DATA EXCERPT:
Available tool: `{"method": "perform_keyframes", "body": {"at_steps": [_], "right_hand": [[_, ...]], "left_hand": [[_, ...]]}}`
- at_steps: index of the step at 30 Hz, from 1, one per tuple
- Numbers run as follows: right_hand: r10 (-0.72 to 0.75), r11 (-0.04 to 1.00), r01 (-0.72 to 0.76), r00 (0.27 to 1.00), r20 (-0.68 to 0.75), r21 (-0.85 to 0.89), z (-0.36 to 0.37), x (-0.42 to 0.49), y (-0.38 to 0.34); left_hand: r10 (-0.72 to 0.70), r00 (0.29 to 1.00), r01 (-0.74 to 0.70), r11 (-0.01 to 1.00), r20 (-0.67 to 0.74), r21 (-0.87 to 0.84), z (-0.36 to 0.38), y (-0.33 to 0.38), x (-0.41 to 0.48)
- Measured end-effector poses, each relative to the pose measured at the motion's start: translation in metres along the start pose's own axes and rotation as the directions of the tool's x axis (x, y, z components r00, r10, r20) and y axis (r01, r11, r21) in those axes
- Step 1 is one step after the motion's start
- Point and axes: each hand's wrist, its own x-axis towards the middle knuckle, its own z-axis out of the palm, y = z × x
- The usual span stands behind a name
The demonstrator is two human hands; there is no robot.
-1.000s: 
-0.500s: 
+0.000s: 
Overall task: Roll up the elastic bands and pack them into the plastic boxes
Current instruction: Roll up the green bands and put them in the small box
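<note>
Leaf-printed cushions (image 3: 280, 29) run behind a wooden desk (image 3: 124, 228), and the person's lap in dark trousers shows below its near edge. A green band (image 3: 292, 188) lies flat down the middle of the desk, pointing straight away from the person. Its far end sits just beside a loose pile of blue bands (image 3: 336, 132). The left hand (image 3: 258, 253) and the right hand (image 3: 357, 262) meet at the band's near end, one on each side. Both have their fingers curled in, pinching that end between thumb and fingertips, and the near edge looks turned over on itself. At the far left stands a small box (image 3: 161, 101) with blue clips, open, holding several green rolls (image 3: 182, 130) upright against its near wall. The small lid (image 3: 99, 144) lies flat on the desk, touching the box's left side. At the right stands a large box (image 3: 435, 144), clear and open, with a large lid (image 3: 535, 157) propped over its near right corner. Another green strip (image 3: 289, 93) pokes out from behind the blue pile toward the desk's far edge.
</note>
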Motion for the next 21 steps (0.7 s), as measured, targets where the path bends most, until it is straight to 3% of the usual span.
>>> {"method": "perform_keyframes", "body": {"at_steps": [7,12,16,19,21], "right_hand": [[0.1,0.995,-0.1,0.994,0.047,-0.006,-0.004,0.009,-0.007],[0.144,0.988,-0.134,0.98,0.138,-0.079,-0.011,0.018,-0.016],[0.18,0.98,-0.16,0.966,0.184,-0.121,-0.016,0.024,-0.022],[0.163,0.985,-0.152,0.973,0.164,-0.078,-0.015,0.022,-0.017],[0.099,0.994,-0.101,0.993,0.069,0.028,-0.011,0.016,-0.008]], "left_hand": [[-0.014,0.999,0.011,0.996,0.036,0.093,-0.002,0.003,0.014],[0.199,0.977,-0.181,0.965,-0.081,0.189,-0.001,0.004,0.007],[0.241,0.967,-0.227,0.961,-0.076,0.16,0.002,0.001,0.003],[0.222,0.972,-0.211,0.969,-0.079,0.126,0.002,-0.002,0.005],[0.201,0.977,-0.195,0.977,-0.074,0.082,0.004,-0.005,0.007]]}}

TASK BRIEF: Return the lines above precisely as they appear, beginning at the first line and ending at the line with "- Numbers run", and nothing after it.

WRITTEN REPLY:
Available tool: `{"method": "perform_keyframes", "body": {"at_steps": [_], "right_hand": [[_, ...]], "left_hand": [[_, ...]]}}`
- at_steps: index of the step at 30 Hz, from 1, one per tuple
- Numbers run as follows: right_hand: r10 (-0.72 to 0.75), r11 (-0.04 to 1.00), r01 (-0.72 to 0.76), r00 (0.27 to 1.00), r20 (-0.68 to 0.75), r21 (-0.85 to 0.89), z (-0.36 to 0.37), x (-0.42 to 0.49), y (-0.38 to 0.34); left_hand: r10 (-0.72 to 0.70), r00 (0.29 to 1.00), r01 (-0.74 to 0.70), r11 (-0.01 to 1.00), r20 (-0.67 to 0.74), r21 (-0.87 to 0.84), z (-0.36 to 0.38), y (-0.33 to 0.38), x (-0.41 to 0.48)

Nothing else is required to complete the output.